_Provided material:_
_ _ _ _ _ _ _

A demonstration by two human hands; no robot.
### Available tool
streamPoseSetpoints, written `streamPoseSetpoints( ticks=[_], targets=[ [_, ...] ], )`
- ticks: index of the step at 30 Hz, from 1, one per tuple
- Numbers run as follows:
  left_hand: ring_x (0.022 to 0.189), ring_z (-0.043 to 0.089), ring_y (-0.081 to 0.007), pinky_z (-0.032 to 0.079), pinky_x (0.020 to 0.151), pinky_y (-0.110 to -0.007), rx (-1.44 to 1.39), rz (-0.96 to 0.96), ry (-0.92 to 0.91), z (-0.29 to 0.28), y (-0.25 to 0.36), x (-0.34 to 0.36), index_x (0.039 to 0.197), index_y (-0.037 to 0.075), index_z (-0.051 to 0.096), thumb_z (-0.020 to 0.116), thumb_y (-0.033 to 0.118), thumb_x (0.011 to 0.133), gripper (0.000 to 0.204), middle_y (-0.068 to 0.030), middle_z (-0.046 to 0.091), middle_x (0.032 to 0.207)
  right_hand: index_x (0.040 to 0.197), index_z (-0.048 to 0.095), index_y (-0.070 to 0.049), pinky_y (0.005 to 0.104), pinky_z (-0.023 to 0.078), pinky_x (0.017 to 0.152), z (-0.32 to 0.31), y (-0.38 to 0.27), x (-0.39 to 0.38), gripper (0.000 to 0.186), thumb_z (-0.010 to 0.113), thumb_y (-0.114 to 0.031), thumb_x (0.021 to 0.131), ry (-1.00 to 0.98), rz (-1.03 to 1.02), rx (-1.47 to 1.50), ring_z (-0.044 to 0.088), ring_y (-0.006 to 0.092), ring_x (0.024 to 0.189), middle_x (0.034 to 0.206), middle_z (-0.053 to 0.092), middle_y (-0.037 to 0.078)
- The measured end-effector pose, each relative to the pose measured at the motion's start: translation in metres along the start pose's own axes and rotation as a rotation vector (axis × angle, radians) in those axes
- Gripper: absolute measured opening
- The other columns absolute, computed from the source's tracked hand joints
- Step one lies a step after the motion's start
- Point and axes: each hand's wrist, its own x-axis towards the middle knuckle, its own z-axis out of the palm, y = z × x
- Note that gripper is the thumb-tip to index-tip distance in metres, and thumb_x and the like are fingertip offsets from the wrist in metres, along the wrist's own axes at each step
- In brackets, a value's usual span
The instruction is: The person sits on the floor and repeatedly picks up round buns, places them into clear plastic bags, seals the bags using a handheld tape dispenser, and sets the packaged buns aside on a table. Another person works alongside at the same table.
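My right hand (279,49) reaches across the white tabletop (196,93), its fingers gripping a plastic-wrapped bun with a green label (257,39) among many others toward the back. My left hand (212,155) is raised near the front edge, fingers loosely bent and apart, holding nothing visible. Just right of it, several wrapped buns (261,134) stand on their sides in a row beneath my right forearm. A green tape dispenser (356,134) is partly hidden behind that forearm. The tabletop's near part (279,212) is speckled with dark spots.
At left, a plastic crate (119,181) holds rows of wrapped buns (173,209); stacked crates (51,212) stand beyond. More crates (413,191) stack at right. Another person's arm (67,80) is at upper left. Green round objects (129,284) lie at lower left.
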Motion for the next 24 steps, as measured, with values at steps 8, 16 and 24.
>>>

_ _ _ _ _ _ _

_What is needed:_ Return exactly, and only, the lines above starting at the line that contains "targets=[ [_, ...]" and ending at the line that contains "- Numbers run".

_Completed exercise:_
streamPoseSetpoints, written `streamPoseSetpoints( ticks=[_], targets=[ [_, ...] ], )`
- ticks: index of the step at 30 Hz, from 1, one per tuple
- Numbers run as follows:

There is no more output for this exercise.